The main argument of Moynihan and Cassels, according to reviewer Cameron Woodhead, is that drug companies, through aggressive marketing, are now medicalising “ordinary tribulations of human existence”. Mental health problems were included with the implication that disorders such as ADHD and major depression have largely been manufactured to create a market for treatment by drugs.

The Worried Well article focussed on antidepressants with author Gail Bell, who is a pharmacist, arguing that they are over prescribed. This essay was reprinted in an edited extract in The Age Good Weekend magazine on 25 June 2005. She admits that antidepressants are necessary for those who are seriously depressed but believes that the high number of prescriptions is due to patients self diagnosing.

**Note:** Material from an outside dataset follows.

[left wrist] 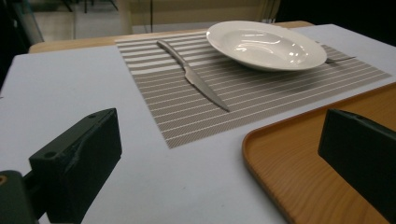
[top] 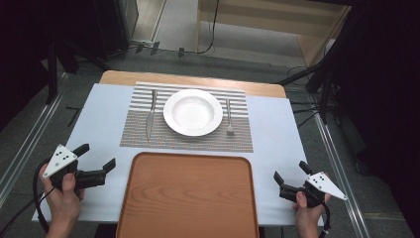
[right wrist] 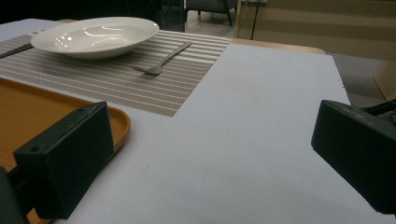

There are obviously some important criticisms of the role that pharmaceutical companies play in our health care and their pursuit of profit at all costs. However, neither of these articles deal with issues relating to other treatments for mental health conditions. Unfortunately both articles perpetuate myths about depression and help to reinforce the stigma against mental illness.
For example, Cameron Woodhead argues that only serious depression requires drug treatment. He writes: “And whether minor depression, the kind of transient sadness that affects us all – should be a medical condition at all is highly debatable.” He has misunderstood the nature of clinical depression by confusing it with a passing mood. His negative opinion of those suffering mental illness is reinforced by referring to the depressed as “marginal sad-sacks” and that we have a “culture of depression in Australia”.
The accompanying graphic in the Good Weekend article features a number of pills. Most are blue with sad faces with two yellow pills with a happy face. The introductory blurb refers to antidepressants as “happy pills” (a term the author herself uses) and the essay is entitled “Joy in a Jar”.
This image reinforces the false idea that antidepressants are mood enhancers or “uppers” and that taking an antidepressant will make you feel not just happy but euphoric.
Gail Bell also writes that “Australians bought into depression (called misery- chic in the 1990s)”. She also advocates such traditional depression cures as being “drunk el fresco with friends while wearing new clean clothes on a sunny day” which to a person who has experienced depression seems insulting and ridiculous.
Unfortunately, for those who are prescribed antidepressants, there is the widespread community opinion that there is something wrong with treating a condition such as depression with drugs. Articles such as these do little to increase understanding about antidepressants and reinforce the stigma towards the mentally ill.